Bir süredir Ortega y Gasset’in “Kitlelerin Ayaklanması” isimli kitabından bahsediyorum. Nedir “Kitle İnsanı”, bu terim neyi ifade ediyor? Birey kimliği olmayan, kendi ahlakı ve normları bulunmayan, ancak bir kitlenin içerisinde, sıradan, herhangi biri olarak var olabilecek, çoğunluğun bir parçası olmakla anlamlı ve bu çoğunluğu dayatan insandır kitle insanı. O bizimle aynı çağda yaşar, çağın nimetlerinden yararlanır, Iphone veya Samsung kullanır, arabalara meraklıdır, sinemaya gider ancak bütün bu nimetlerin mümkün olmasını sağlayan kurallara yabancıdır. Hiç bilmez bunları. Herhangi bir değeri yoktur. Herhangi bir hukuku bulunmaz. Kitle insanı aynı çağda yaşadığımız barbardır. Değeri de barbarlık değerleri ile aynıdır, kendisinden olmayanı yok etmek, kendisini her alanda hakim kılmak ve bunu düz fiziksel güç ile yapmak. Bu kitabın yazıldığı 1930 yılında Avrupa bu barbarlık ile karşı karşıyaydı. Naziler ve Faşizm yükseliyordu. Kitle insanının umursamazlığının bedeli ağır oldu. Milyonlarca insan savaşta öldü. İnsanlığın bundan gereken dersi almasını beklerdik. Bugün dünyanın her tarafında ve Türkiye’de yükselen sağ populizm bu dersin hala alınmadığını gösteriyor. Kitapta yer alan aşağıdaki bölümü okurken bugün yaşadığımız ülke ile çarpıcı benzerlikleri görüp şaşırmamak imkansız. HVM

— — — -

Kamusal düzenin iyi kurulmuş olduğu durumlarda, kitle kendi başına eylem koymayan varlıktır. Misyonu öyledir. Dünyaya yönetilmek, etkilenmek, temsil edilmek, başkalarınca düzenlenmek için gelmiştir — ta kitle olmaktan çıkıncaya ya da hiç değilse çıkmayı amaçlayıncaya değin. Ama tüm bunları kendi başına yapmak üzere gelmemiştir dünyaya. Yaşamını üstün bir mercie dayandırmak gereksinimindedir. Üstün nitelikli insanların kimler olduğunu dilediğiniz kadar tartışabilirsiniz; ancak onlar –ister falancalar olsun, ister filancalar– var olmasaydı, insanlık en temel varlığından yoksun kalırdı, bu noktada hiçbir kuşku kalmamasında yarar var; gel gelelim yüz yıl var ki Avrupa böylesine açık seçik bir gerçeği görmemek için devekuşu misali kafasını kuma gömmede. Çünkü sıkça rastlanan ve olası olgulara dayanan bir görüş değil bu, toplumsal “fiziğin” bir yasası, hem de Newton fiziğininkilerden çok daha şaşmaz bir yasa. Avrupa’ya yeniden sahici bir felsefenin hâkim olduğu gün –onu kurtarabilecek tek şeydir bu–, şunun farkına varacağız: İnsan, istese de istemese de, yapısı gereği bir üst merci aramaya zorunlu bir varlıktır. Eğer onu kendi başına bulmayı başarırsa, olağanüstü biri demektir, yok eğer bulamazsa kitle insanıdır ve üstünlüğe öbürünün sayesinde erişme ihtiyacındadır.

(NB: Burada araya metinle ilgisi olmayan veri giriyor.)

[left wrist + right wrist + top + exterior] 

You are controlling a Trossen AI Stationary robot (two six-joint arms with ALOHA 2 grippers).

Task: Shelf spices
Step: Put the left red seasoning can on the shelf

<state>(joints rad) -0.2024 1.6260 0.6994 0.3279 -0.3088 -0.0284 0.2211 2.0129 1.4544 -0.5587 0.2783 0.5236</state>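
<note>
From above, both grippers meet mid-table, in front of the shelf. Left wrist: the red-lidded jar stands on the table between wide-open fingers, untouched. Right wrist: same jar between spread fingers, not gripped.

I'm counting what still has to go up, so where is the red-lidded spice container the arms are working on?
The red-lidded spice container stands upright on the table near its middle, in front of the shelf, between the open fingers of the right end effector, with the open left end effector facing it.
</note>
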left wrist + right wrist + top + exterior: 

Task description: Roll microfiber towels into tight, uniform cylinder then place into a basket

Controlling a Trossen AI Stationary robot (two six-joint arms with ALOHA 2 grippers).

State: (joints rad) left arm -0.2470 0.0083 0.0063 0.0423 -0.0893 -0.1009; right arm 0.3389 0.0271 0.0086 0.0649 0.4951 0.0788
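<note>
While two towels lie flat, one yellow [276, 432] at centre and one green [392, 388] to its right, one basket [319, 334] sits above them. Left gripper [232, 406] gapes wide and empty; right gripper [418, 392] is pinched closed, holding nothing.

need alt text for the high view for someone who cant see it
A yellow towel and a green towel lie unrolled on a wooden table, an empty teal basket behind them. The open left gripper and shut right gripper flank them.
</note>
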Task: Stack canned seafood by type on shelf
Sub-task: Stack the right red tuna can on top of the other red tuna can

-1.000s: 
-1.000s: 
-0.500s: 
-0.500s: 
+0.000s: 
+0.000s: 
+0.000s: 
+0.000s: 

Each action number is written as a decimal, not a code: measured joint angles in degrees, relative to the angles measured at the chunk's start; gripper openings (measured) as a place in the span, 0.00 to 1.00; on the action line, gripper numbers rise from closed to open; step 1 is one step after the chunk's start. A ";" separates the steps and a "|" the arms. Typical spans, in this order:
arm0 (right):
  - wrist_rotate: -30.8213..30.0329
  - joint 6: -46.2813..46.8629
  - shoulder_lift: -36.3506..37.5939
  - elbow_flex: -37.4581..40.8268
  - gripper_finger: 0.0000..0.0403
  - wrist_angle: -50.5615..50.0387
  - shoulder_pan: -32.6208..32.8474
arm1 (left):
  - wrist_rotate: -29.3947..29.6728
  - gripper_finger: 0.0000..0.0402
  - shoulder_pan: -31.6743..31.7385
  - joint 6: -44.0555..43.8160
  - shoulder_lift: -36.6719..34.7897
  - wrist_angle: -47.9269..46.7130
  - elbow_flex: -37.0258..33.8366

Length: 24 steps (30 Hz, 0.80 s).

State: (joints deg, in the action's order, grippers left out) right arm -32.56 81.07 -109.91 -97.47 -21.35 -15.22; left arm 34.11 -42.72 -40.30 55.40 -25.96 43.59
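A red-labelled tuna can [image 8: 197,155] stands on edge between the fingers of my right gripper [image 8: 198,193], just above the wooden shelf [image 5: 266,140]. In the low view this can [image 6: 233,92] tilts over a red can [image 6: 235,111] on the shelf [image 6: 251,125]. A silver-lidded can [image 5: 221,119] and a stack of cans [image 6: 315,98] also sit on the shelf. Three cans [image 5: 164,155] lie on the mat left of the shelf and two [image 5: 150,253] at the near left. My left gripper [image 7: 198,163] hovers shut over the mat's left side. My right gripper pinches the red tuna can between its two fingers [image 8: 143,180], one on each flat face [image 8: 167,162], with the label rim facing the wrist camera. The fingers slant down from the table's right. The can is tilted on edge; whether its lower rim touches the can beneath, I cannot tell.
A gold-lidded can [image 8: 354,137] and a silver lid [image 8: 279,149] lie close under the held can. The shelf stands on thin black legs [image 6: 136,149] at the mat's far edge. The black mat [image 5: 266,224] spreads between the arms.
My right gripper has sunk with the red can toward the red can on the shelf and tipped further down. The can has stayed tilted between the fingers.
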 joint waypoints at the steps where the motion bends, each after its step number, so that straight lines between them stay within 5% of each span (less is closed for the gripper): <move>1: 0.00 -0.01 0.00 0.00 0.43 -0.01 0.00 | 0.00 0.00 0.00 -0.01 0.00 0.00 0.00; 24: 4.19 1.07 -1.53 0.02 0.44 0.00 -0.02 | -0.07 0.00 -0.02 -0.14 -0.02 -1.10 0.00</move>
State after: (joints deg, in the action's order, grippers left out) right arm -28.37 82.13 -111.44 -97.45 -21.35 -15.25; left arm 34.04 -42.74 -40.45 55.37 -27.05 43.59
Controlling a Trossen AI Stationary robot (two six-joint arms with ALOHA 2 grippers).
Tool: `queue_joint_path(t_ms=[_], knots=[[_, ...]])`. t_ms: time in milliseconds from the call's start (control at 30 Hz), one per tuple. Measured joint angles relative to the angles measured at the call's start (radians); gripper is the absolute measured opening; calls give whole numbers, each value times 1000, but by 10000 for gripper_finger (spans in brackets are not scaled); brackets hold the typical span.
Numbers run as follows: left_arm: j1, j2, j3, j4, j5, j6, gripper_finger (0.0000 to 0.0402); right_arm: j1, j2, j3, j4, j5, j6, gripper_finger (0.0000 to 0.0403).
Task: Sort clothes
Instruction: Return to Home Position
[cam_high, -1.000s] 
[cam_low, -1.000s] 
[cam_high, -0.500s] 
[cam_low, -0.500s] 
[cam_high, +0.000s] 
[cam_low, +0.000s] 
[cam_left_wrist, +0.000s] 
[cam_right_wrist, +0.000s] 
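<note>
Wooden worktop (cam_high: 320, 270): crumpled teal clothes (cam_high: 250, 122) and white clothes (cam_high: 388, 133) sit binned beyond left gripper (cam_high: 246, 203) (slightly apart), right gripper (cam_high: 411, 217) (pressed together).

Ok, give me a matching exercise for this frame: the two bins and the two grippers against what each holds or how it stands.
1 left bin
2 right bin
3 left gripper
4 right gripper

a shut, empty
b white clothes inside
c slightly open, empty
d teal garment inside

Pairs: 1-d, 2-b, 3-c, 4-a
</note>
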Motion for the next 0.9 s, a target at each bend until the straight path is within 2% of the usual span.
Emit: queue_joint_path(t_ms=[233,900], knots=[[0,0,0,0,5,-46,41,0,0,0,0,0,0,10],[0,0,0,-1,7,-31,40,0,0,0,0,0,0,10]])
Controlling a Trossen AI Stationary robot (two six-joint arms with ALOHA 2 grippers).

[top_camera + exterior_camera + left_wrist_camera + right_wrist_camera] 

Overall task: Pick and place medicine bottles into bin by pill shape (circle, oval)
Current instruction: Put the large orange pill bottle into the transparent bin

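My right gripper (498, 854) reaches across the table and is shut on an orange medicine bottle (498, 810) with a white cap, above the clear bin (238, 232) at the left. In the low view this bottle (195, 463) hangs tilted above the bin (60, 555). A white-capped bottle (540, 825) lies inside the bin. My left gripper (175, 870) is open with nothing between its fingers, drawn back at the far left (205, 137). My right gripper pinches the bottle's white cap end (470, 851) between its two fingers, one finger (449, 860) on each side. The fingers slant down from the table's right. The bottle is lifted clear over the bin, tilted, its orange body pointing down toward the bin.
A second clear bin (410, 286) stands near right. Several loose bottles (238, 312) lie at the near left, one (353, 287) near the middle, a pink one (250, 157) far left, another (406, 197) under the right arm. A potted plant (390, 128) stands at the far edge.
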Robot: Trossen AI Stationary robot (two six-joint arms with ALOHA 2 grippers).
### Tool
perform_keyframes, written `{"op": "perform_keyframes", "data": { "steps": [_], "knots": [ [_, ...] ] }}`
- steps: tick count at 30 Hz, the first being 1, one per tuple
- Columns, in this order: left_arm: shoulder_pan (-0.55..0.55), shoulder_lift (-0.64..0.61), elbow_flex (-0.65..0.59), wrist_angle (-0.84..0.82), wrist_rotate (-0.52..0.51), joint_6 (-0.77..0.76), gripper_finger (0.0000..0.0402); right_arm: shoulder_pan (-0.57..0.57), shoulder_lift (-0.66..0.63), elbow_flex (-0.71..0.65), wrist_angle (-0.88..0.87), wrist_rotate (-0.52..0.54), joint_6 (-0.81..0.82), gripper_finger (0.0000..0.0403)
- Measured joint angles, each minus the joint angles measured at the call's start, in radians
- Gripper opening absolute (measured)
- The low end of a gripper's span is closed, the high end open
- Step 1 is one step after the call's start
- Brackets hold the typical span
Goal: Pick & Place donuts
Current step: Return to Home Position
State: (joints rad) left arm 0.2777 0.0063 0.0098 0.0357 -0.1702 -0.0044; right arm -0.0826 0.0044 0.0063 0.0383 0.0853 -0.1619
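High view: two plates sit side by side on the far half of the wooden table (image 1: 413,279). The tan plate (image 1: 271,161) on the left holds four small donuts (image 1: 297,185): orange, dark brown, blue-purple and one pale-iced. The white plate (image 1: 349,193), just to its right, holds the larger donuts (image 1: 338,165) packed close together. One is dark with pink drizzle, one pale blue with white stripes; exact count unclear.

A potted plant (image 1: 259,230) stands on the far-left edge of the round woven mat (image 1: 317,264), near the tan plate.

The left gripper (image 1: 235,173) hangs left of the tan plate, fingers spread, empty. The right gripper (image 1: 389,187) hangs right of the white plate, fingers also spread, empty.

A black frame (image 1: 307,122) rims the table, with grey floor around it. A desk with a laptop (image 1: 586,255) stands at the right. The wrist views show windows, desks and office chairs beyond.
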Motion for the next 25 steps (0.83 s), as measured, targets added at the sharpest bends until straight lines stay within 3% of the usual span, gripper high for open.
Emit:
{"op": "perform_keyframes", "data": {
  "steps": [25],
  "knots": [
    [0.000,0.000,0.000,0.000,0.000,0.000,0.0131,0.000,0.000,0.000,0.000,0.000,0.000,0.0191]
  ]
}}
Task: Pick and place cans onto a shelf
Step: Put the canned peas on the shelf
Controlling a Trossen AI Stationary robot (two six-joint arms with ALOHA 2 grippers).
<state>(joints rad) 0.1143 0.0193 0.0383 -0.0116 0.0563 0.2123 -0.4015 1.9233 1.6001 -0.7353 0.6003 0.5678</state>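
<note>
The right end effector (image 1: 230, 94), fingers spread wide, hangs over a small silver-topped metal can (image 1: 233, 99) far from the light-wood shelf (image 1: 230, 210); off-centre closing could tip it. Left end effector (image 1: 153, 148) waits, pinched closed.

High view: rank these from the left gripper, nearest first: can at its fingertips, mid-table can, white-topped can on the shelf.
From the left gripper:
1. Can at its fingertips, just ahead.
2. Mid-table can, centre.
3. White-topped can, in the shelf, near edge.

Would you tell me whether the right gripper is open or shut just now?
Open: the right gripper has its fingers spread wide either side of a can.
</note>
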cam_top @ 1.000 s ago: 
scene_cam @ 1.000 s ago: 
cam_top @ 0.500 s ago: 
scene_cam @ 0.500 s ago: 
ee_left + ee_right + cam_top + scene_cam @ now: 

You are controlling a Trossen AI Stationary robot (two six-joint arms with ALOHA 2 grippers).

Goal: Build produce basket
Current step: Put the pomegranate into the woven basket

Kitlenin kendi başına etkinlikte bulunabileceğini iddia etmek, kendi yazgısına karşı ayaklanmak demektir, şimdi yaptığı da bu olduğu için ben kitlelerin ayaklanmasından söz ediyorum. Çünkü sonuç olarak özünde ve sahiden ayaklanma diye adlandırılabilecek tek şey herkesin kendi yazgısını kabullenmemesi, kendi kendine karşı ayaklanmasıdır. Bu bağlamda, başmelek Lucifer eğer Tanrı olmaya kalkışmaktansa –yazgısı o değildi– meleklerin en sonuncusu olmaya kalkışsaydı, yine aynı ölçüde başkaldırmış olacaktı. (Eğer Lucifer Tolstoy gibi Rus olsaydı, herhalde bu ikinci başkaldırı biçimini yeğlerdi, ama o da yine ününü borçlu olduğu öbür biçim kadar Tanrı’ya karşı gelmek olurdu).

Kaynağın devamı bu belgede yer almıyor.